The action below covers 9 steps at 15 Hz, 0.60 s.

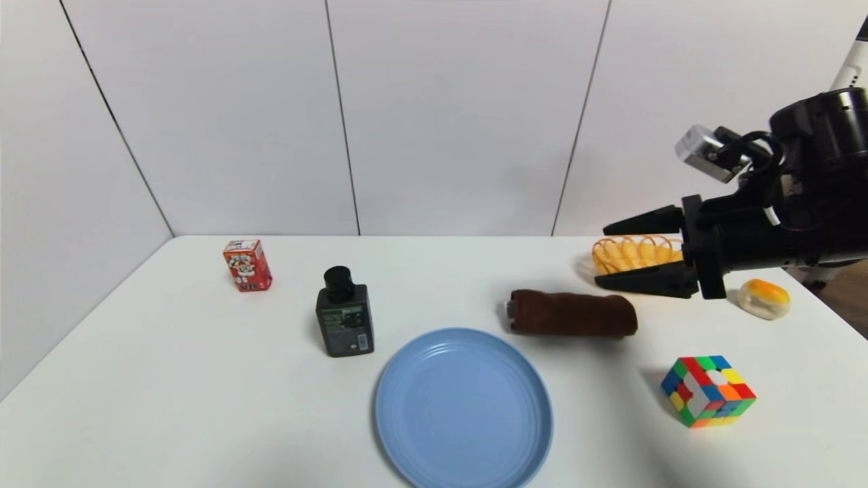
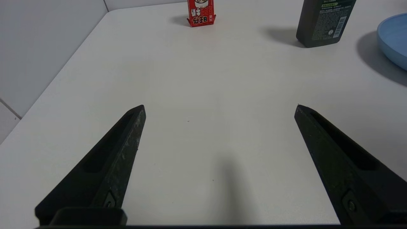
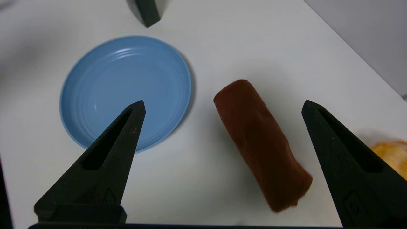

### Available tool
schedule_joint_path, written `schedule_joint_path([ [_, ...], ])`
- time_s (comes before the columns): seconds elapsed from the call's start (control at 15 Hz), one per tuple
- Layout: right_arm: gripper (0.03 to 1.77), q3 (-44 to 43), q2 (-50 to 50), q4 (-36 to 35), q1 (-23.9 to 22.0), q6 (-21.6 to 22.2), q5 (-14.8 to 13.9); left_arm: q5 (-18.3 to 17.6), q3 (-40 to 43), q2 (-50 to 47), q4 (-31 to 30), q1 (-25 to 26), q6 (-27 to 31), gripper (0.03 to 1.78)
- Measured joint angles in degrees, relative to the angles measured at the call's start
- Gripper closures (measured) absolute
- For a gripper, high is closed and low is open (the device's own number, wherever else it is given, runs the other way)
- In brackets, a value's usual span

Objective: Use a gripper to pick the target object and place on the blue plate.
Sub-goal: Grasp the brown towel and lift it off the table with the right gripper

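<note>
The target object, a dark brown rolled towel, lies on the white table just behind and to the right of the blue plate. My right gripper hovers above the table to the right of the towel, jaws wide apart and empty. In the right wrist view the towel lies slanted below and between the spread fingers, nearer the far one, with the blue plate beyond. My left gripper is open over bare table, out of the head view.
A black bottle stands left of the plate, a red carton farther back left. An orange wicker basket sits behind the right gripper, a yellow-orange item at the right edge, a colour cube at front right.
</note>
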Motion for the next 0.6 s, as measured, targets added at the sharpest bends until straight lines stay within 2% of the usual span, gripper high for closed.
schedule_joint_path([
  [0.13,0.10,-1.48,4.52,0.22,-0.27,-8.44,1.90,0.00,0.00,0.00,0.00,0.00,0.01,0.12],
  [0.27,0.10,-2.32,8.50,0.24,-0.52,-14.70,2.67,0.00,0.00,0.00,0.00,0.00,0.00,0.12],
  [0.47,0.10,-3.88,13.54,0.33,-0.88,-21.53,6.07,0.01,0.00,0.00,0.00,0.00,0.00,0.12],
  [0.6,0.10,-5.17,16.24,0.33,-1.24,-23.56,6.23,0.01,0.00,0.00,0.00,0.00,0.01,0.12],
])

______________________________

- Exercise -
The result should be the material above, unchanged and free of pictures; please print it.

- Response below -
The action below covers 9 steps at 15 Hz, 0.60 s.


### Available tool
schedule_joint_path, written `schedule_joint_path([ [_, ...], ])`
- time_s (comes before the columns): seconds elapsed from the call's start (control at 15 Hz), one per tuple
- Layout: right_arm: gripper (0.03 to 1.77), q3 (-44 to 43), q2 (-50 to 50), q4 (-36 to 35), q1 (-23.9 to 22.0), q6 (-21.6 to 22.2), q5 (-14.8 to 13.9); left_arm: q5 (-18.3 to 17.6), q3 (-40 to 43), q2 (-50 to 47), q4 (-31 to 30), q1 (-25 to 26), q6 (-27 to 31), gripper (0.03 to 1.78)
- Measured joint angles in degrees, relative to the angles measured at the call's start
- Gripper closures (measured) absolute
- For a gripper, high is closed and low is open (the device's own number, wherever else it is given, runs the other way)
- In brackets, a value's usual span

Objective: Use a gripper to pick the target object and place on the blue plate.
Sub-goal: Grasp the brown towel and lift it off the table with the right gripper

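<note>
The target object, a dark brown rolled towel, lies on the white table just behind and to the right of the blue plate. My right gripper hovers above the table to the right of the towel, jaws wide apart and empty. In the right wrist view the towel lies slanted below and between the spread fingers, nearer the far one, with the blue plate beyond. My left gripper is open over bare table, out of the head view.
A black bottle stands left of the plate, a red carton farther back left. An orange wicker basket sits behind the right gripper, a yellow-orange item at the right edge, a colour cube at front right.
</note>
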Motion for the next 0.6 s, as measured, targets added at the sharpest bends until straight lines stay within 2% of the usual span, gripper high for closed.
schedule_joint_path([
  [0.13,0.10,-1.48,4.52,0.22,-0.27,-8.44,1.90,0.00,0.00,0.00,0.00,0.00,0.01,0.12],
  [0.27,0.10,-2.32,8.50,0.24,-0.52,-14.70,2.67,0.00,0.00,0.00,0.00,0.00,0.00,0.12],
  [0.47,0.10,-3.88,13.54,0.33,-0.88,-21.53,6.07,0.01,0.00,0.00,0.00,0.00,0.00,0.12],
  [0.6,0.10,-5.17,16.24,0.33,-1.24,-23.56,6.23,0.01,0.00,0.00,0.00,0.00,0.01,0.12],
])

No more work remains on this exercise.